# MONAI Auto3DSeg AutoRunner

This notebook will introduce `AutoRunner`, the interface to run the Auto3Dseg pipeline with minimal user inputs.

Specifically, it will show the features below:
1. Use `AutoRunner` with an input config file `input.yaml` example
2. How to prepare the config file `input.yaml`
3. How to configure the paths for inputs, outputs, and intermediate results
4. How to set the internal parameters of **Auto3DSeg** components
5. How to use a 3rd party hyper parameter optimization(HPO) package with `AutoRunner`

## Setup environment

In [None]:
!python -c "import monai" || pip install -q "monai-weekly[nibabel, nni, tqdm, cucim, yaml, optuna]"

## Setup imports

In [None]:
import os
import tempfile
import torch

from monai.bundle.config_parser import ConfigParser
from monai.apps import download_and_extract

from monai.apps.auto3dseg import AutoRunner
from monai.auto3dseg import datafold_read

## Download dataset

In [None]:
directory = os.environ.get("MONAI_DATA_DIRECTORY")
root_dir = tempfile.mkdtemp() if directory is None else directory
print(root_dir)

msd_task = "Task04_Hippocampus"
resource = "https://msd-for-monai.s3-us-west-2.amazonaws.com/" + msd_task + ".tar"

compressed_file = os.path.join(root_dir, msd_task + ".tar")
dataroot = os.path.join(root_dir, msd_task)
if not os.path.exists(dataroot):
    download_and_extract(resource, compressed_file, root_dir)

datalist_file = os.path.join("..", "tasks", "msd", msd_task, "msd_" + msd_task.lower() + "_folds.json")

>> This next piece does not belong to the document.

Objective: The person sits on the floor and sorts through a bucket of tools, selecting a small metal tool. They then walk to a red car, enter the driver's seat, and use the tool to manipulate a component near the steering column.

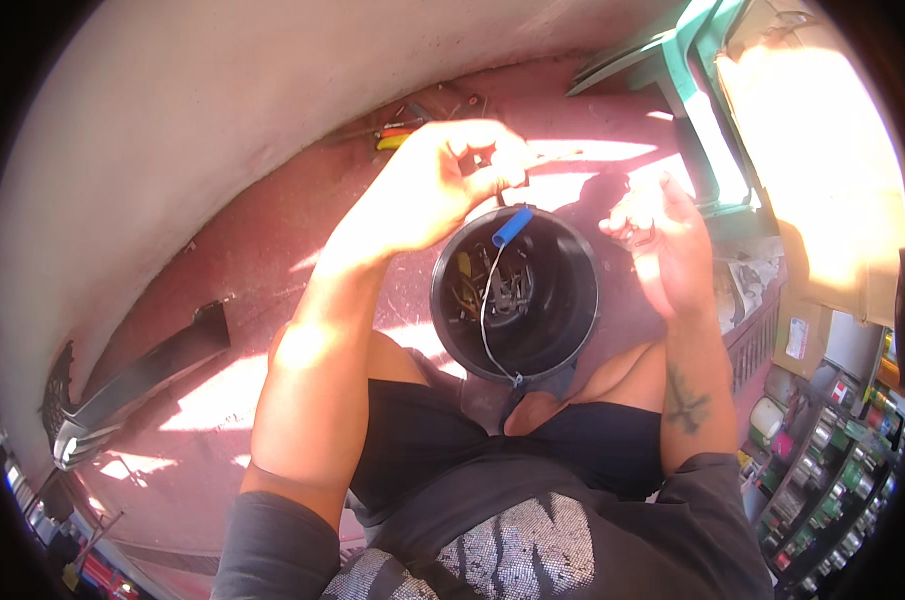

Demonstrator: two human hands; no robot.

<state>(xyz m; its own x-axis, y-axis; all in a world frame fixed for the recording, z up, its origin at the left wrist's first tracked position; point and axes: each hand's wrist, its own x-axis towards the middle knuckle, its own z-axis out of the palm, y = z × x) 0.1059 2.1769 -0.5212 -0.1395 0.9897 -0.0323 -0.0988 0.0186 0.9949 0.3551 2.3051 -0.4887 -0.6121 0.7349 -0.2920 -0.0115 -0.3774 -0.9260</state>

## Prepare a input YAML configuration

In [None]:
input_cfg = {
    "name": msd_task,  # optional, it is only for your own record
    "task": "segmentation",  # optional, it is only for your own record
    "modality": "MRI",  # required
    "datalist": datalist_file,  # required
    "dataroot": dataroot,  # required
}
input = './input.yaml'
ConfigParser.export_config_file(input_cfg, input)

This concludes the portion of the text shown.